Problem to work on:
The exercise asks you to copy every line below in which "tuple" appears.

Stored entries:
━━━━
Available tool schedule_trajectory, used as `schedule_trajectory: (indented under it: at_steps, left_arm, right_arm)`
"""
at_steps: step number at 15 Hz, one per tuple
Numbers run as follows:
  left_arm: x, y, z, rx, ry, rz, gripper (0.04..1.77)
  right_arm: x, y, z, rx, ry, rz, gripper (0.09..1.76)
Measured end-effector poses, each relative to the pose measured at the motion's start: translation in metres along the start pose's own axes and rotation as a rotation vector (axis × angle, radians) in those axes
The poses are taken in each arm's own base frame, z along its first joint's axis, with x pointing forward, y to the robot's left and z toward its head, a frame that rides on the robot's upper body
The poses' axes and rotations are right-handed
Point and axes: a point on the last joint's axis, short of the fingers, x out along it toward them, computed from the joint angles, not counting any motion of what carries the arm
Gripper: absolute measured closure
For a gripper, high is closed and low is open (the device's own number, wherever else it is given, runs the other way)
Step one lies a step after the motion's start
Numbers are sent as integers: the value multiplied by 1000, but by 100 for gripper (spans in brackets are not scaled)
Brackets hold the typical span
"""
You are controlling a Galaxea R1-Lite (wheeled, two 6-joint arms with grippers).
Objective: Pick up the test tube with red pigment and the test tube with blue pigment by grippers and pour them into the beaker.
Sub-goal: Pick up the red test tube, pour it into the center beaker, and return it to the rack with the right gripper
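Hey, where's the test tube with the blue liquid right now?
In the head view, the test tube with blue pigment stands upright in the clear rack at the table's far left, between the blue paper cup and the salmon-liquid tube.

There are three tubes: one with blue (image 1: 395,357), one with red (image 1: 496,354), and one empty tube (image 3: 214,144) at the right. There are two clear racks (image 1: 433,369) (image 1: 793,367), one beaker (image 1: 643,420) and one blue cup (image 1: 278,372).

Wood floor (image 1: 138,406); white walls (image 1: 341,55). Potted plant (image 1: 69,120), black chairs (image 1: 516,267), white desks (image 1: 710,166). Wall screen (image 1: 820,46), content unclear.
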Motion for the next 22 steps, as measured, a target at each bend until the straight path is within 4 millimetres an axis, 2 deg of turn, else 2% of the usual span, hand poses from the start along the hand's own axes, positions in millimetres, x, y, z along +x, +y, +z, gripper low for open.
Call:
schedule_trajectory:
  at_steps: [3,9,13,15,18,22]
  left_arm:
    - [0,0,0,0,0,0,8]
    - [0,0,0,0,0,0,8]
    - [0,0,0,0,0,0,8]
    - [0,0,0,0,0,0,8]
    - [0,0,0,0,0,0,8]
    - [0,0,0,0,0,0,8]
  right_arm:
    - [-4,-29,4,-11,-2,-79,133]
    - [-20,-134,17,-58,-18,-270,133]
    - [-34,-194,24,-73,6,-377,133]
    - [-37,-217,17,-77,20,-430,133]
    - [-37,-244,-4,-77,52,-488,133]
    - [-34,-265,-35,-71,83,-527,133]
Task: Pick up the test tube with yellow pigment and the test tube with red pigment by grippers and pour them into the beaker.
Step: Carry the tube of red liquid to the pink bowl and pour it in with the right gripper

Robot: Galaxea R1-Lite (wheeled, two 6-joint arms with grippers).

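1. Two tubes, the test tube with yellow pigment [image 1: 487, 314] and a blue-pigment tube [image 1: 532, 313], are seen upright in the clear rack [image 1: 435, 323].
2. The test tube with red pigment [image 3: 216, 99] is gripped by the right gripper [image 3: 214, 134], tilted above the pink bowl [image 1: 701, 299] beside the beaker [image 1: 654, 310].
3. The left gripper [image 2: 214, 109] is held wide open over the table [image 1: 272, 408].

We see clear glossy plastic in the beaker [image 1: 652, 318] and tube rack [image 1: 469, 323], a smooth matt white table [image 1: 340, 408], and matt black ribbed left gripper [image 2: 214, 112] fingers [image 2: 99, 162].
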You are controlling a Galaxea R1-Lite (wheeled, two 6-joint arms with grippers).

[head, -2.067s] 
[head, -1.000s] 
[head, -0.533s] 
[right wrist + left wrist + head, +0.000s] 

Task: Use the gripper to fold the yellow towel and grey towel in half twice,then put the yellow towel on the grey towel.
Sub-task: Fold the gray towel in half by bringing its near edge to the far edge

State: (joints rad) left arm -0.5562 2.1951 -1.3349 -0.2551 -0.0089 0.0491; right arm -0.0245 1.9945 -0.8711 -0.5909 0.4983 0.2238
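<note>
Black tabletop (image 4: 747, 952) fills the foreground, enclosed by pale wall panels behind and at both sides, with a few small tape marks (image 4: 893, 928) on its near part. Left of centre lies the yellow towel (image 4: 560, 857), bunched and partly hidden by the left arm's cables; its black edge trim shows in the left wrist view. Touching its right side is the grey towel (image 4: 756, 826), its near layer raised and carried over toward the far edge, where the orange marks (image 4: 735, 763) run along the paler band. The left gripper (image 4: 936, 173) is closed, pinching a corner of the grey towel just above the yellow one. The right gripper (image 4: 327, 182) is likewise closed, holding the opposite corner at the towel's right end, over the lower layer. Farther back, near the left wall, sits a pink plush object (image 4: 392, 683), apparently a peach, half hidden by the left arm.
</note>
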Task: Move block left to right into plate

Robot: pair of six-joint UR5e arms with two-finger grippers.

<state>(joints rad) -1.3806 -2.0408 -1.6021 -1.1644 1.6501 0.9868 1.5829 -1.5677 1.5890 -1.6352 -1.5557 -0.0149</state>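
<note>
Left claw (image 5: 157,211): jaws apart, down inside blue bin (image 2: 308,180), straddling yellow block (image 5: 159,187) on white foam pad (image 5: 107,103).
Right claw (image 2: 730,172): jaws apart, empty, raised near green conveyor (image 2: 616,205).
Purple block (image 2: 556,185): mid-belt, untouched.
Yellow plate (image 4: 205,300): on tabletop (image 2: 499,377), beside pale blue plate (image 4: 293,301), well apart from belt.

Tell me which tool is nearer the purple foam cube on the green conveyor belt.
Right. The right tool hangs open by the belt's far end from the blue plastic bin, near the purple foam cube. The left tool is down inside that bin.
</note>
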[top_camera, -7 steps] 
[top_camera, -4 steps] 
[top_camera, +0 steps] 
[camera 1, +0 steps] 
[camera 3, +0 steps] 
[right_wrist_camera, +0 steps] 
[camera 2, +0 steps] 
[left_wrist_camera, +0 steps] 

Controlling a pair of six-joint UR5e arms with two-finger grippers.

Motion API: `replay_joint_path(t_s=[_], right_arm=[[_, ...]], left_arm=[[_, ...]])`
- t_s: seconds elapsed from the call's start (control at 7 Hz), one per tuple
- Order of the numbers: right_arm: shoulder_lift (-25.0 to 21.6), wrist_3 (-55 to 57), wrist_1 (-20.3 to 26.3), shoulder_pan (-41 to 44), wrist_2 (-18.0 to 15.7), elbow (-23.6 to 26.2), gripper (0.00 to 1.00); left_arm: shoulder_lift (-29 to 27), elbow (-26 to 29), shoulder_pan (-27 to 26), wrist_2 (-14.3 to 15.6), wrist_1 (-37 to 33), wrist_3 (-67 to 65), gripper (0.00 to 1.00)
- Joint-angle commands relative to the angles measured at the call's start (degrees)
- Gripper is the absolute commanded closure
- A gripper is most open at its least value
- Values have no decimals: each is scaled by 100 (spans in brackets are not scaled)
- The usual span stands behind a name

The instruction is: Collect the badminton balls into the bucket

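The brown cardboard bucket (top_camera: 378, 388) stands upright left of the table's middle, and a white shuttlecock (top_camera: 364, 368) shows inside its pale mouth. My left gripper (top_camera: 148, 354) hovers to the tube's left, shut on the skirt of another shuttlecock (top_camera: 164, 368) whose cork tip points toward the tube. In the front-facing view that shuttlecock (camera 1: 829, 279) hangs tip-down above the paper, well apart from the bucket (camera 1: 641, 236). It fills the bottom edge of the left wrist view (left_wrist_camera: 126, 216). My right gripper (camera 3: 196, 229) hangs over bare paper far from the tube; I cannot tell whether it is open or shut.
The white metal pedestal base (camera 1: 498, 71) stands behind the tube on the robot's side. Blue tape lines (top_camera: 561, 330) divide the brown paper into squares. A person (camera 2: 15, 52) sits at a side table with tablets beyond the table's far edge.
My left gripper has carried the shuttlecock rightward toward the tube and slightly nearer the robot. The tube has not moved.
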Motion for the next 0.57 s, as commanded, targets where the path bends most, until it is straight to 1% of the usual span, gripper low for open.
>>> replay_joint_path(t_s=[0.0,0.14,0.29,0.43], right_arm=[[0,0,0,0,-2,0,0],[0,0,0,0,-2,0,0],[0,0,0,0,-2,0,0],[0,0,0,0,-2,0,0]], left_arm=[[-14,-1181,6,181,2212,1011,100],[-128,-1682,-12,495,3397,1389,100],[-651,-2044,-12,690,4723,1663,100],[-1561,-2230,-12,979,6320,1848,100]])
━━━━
Written response:
at_steps: step number at 15 Hz, one per tuple
- t_s: seconds elapsed from the call's start (control at 7 Hz), one per tuple

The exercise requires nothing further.